Among the salient issues is that of disparate outcomes. Patients of different racial and ethnic backgrounds apparently undergo different treatments, producing different clinical outcomes:


In medical care, this has come to mean discrimination against one group of patients to benefit another group, all on the basis of skin color. It also means discriminating against some applicants to medical school, as well as academics seeking career advancement.


And also,


They see disparate outcomes in health care, and they feel guilty and blame themselves. Many academic doctors also see a willing cohort of impressionable students who are reared in Marxist ideas about power hierarchies, and they demand that the students adhere to their concepts of equity.


Administrators feel that it is easier to talk the talk and to try to placate woke students. You might ask where these students learned to be ideologically-driven fanatics, and how their minds were corrupted in undergraduate science course:


On the more cynical side, I see administrators and medical leaders who simply do not want to face the wrath of their woke students; they have decided that it is easier to “talk the talk,” while delaying actually doing anything substantively “woke” that would require massive expenditures. For example, it is easier to accept a few more minority students or hire a few more diversity specialists than it is to open outpatient facilities in black neighborhoods—a move that might actually improve outcomes for black patients.


Accept a few more underqualified candidates, and do not fail them, because otherwise you are racist.


Physicians may not feel comfortable arguing against reduced standards for admission to medical school or to residency training programs. But they must at least stand up against active racial discrimination in health care.


As everyone knows, the underqualified students underperform:


A very recent study in the journal Academic Medicine found that “underrepresented in medicine” residents, or URiM residents, received lower ratings than other medical residents at a number of academic institutions that pooled their data.


Goldfarb continues:


Any inequality must be the fault of the school, the result of a power differential between white racists and black students. This is an amazing blind spot. It could be the poster child for all the problems with adopting “antiracist” approaches in health care and education.


And now, since the medical school admissions exams seem to favor one group over another, the profession is changing the standardized test, the MCAT, to introduce more progressive orthodoxy. 

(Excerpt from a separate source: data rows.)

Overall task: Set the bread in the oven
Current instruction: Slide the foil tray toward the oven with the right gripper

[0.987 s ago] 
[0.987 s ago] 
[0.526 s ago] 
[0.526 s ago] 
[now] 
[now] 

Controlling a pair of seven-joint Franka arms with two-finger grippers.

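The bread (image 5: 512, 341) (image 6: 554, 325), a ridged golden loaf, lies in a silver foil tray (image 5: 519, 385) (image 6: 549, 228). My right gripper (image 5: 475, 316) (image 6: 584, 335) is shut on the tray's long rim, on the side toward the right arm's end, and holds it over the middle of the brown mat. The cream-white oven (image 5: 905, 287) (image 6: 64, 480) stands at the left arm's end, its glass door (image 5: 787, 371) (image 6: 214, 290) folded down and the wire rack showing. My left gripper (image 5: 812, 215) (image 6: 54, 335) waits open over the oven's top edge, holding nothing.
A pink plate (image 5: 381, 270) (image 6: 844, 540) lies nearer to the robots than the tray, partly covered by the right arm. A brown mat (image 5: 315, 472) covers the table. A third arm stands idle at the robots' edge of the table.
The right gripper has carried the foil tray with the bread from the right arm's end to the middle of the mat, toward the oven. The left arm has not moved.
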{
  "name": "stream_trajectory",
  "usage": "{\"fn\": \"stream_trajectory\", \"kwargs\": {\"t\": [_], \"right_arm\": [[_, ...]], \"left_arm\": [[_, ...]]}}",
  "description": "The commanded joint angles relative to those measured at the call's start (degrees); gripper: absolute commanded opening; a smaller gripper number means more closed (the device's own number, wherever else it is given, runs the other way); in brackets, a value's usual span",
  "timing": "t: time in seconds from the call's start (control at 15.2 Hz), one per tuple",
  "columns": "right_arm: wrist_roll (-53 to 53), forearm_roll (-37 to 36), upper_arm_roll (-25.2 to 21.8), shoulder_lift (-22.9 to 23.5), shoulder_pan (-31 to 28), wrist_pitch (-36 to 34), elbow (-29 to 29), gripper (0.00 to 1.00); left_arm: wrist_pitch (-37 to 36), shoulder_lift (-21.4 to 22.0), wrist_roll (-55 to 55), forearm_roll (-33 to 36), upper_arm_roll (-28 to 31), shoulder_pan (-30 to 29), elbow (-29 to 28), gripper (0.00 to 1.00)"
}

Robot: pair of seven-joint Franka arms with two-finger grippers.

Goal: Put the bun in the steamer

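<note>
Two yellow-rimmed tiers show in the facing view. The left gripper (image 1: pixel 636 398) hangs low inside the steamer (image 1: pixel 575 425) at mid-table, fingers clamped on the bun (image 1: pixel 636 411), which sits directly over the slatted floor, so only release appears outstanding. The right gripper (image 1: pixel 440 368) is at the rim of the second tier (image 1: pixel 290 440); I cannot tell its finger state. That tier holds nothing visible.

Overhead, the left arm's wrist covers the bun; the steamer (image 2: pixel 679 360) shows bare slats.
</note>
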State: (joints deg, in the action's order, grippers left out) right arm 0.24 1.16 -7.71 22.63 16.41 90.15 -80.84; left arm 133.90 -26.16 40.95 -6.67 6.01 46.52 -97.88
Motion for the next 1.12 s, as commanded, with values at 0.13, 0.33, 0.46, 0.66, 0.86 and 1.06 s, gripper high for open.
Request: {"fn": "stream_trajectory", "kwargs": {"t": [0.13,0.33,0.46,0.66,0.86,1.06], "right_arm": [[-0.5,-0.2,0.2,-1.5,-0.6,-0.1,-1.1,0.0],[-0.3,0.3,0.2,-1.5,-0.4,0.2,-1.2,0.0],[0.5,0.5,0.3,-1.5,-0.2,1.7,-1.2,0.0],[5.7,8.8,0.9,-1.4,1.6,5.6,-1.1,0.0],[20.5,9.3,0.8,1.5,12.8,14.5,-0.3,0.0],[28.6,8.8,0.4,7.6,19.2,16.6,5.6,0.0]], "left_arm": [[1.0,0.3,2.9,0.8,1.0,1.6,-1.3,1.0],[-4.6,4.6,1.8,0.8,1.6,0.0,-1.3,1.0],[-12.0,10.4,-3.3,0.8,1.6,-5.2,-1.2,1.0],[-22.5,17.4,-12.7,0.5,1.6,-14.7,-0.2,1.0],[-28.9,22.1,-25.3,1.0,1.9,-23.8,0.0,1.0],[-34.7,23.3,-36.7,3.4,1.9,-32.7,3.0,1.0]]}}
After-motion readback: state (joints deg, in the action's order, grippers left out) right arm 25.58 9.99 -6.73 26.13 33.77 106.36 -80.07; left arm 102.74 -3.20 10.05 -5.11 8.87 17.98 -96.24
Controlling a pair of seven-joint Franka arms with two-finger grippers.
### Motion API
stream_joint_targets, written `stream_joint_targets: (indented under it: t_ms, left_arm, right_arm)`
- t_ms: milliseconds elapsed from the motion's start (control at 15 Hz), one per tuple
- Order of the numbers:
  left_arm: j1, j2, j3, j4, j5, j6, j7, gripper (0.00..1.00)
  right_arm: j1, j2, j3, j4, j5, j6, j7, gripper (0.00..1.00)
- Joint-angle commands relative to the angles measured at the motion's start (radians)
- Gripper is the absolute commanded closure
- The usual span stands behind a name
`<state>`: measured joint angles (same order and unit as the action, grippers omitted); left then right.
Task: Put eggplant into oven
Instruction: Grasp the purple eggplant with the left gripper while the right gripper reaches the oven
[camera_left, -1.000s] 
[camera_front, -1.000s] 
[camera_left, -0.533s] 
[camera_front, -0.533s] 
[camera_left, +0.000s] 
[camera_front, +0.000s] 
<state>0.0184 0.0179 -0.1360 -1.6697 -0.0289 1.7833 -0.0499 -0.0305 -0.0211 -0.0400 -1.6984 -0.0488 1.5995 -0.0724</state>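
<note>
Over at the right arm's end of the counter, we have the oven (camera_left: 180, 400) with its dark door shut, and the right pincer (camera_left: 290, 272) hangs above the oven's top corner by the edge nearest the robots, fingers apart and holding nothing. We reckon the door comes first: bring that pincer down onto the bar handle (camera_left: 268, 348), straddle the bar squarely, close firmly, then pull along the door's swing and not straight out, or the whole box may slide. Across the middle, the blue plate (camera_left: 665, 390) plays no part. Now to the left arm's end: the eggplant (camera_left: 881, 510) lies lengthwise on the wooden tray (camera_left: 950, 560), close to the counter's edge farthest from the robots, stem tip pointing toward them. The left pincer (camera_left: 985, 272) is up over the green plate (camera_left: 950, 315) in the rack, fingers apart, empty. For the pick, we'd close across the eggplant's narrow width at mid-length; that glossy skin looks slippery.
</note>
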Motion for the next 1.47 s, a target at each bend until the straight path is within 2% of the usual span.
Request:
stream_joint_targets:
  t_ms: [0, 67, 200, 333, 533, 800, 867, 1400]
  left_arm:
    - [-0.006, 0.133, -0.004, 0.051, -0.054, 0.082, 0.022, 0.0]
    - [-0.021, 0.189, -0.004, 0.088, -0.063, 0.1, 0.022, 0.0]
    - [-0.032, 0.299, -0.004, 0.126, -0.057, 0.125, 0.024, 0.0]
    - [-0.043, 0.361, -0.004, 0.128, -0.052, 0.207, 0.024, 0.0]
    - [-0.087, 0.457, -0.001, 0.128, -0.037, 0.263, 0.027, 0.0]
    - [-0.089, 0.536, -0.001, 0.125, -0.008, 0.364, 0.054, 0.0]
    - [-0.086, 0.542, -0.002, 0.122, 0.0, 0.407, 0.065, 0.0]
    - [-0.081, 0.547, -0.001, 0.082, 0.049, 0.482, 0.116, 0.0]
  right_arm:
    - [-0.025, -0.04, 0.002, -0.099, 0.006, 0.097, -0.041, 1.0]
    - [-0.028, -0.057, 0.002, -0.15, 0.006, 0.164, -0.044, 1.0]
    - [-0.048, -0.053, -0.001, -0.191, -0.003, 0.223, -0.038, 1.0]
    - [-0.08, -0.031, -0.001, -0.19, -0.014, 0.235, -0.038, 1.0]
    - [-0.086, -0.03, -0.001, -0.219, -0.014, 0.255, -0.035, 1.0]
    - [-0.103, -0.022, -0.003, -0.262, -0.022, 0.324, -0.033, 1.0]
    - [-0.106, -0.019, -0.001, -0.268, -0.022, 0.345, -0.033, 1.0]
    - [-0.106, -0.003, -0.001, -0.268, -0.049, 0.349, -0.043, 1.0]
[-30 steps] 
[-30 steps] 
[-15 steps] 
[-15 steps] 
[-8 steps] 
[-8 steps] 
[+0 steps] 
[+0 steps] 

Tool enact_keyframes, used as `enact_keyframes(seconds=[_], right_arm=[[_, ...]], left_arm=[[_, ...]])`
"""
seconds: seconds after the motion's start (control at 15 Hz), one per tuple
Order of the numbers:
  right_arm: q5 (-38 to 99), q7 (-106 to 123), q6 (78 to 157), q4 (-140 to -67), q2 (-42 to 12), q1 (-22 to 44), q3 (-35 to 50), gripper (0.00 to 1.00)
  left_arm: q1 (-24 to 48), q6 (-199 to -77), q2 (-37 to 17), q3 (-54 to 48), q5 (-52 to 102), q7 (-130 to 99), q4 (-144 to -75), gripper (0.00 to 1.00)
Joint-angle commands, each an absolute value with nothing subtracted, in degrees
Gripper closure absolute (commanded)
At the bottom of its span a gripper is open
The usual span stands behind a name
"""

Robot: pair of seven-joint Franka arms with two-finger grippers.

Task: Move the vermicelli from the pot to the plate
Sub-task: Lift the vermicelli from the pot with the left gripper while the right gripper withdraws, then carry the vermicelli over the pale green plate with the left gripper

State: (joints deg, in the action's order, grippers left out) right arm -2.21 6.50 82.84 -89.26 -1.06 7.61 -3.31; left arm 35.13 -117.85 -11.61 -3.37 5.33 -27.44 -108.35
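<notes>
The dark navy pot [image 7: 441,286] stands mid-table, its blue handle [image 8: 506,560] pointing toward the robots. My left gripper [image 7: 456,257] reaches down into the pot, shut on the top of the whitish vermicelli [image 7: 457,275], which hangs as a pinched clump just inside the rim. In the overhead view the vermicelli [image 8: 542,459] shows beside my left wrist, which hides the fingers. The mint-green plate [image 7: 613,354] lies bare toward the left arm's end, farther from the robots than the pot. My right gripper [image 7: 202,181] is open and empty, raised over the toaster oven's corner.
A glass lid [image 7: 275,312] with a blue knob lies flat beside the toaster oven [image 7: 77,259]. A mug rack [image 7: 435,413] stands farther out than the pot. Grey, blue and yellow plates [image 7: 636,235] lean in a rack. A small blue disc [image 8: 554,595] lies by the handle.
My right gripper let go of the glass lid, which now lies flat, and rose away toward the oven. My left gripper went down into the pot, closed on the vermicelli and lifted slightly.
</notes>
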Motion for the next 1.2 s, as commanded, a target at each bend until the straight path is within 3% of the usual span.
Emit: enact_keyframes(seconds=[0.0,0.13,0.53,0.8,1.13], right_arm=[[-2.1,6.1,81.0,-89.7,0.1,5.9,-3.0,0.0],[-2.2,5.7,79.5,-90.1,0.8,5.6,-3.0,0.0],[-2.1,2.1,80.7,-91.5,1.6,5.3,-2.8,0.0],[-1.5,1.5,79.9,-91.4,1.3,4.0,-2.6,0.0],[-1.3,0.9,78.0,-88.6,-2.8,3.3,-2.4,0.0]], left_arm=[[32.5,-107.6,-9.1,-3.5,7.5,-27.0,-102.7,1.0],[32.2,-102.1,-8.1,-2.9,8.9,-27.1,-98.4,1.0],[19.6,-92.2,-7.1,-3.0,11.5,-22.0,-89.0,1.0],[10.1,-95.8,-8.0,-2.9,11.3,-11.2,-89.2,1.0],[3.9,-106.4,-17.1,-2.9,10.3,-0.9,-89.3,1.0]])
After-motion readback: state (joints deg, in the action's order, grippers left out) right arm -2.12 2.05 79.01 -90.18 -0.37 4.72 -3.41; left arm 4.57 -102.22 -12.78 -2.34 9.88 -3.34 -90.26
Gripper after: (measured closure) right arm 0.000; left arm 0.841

In particular, under the leadership of Dr. Darrell Kirch, the American Association of Medical Colleges has introduced sweeping changes to the MCAT, which now serves in part as a sort of screening mechanism for progressive orthodoxy.


Of course, this is totalitarianism. It resembles nothing but the Communist governments where students are required to recite the truths of the Red Book of Mao Zedong or to demonstrate their proficiency with Marxist orthodoxy.


In truth, most formerly Communist countries dispensed with such nonsense years ago. After all, when you go to see a physician, will you judge him on his ability to treat your illness or on whether or not he can mouth radical leftist talking points? How long before you do not even have the option?